One number is the whole answer: how many lines of the records include "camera".

- **PROVIDED RECORDS**:
━━━━━━━━
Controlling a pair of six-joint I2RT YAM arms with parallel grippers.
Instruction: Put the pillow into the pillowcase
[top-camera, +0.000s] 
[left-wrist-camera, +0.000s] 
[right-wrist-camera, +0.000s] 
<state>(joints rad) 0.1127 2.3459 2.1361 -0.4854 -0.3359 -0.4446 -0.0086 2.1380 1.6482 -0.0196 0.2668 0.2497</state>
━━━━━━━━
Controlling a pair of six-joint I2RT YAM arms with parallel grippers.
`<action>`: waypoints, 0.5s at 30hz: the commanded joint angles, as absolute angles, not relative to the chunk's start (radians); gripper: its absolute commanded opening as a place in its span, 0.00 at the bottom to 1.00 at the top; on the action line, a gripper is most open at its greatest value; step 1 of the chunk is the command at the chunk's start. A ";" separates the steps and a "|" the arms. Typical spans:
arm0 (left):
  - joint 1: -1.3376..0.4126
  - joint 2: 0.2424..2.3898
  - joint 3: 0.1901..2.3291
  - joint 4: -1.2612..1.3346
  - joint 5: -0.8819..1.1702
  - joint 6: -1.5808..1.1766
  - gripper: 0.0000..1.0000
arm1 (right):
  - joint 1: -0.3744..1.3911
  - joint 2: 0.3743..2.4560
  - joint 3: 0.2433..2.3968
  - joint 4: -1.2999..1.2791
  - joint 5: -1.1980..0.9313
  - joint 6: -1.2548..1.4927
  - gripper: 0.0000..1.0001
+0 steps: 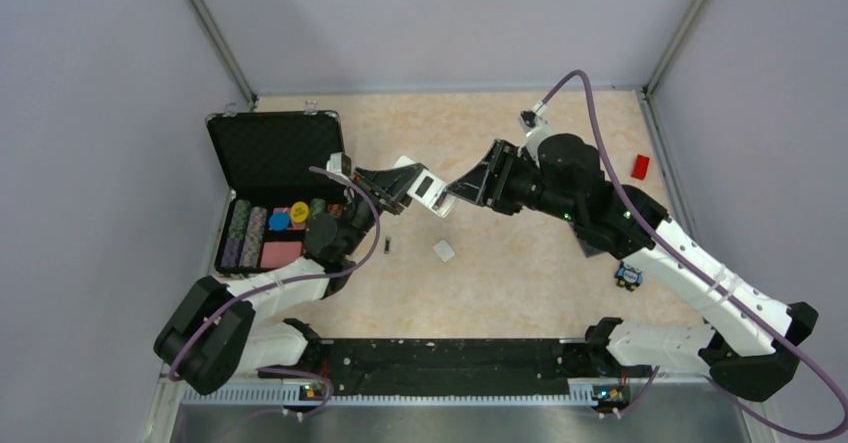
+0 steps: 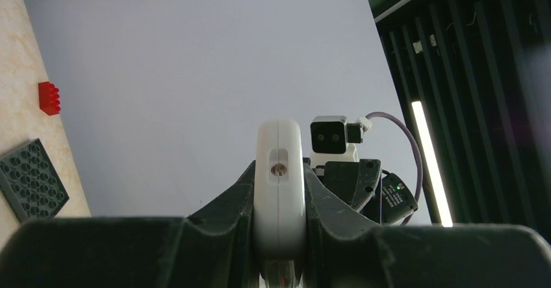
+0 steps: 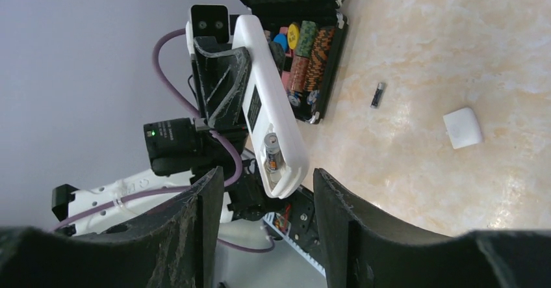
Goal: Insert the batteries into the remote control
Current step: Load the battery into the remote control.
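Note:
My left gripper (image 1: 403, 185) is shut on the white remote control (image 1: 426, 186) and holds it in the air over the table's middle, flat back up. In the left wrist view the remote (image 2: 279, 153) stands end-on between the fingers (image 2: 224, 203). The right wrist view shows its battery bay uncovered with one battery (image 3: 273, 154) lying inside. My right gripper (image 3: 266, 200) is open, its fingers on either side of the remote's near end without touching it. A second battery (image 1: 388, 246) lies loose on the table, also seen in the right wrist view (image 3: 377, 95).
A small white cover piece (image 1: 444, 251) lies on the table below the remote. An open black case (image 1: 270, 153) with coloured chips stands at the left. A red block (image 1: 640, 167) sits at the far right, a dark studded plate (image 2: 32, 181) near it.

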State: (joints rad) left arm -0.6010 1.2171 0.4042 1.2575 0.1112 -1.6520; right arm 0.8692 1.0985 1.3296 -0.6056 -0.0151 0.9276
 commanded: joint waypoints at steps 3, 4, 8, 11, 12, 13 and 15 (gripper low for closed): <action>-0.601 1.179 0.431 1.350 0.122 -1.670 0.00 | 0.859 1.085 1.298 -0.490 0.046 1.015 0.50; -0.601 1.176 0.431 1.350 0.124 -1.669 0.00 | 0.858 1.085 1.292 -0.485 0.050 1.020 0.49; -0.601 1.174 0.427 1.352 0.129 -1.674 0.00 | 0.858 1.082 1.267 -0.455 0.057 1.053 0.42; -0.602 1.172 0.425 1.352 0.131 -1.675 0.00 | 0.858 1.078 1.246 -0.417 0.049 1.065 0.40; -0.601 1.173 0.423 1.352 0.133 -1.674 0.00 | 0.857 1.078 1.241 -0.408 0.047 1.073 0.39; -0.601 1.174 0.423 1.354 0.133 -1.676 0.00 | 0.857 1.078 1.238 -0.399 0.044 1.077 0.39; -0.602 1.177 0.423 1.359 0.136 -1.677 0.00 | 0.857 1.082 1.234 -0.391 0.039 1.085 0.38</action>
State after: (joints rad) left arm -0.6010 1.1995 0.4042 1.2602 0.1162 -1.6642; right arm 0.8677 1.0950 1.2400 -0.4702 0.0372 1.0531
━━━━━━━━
- **TASK RESPONSE**: 3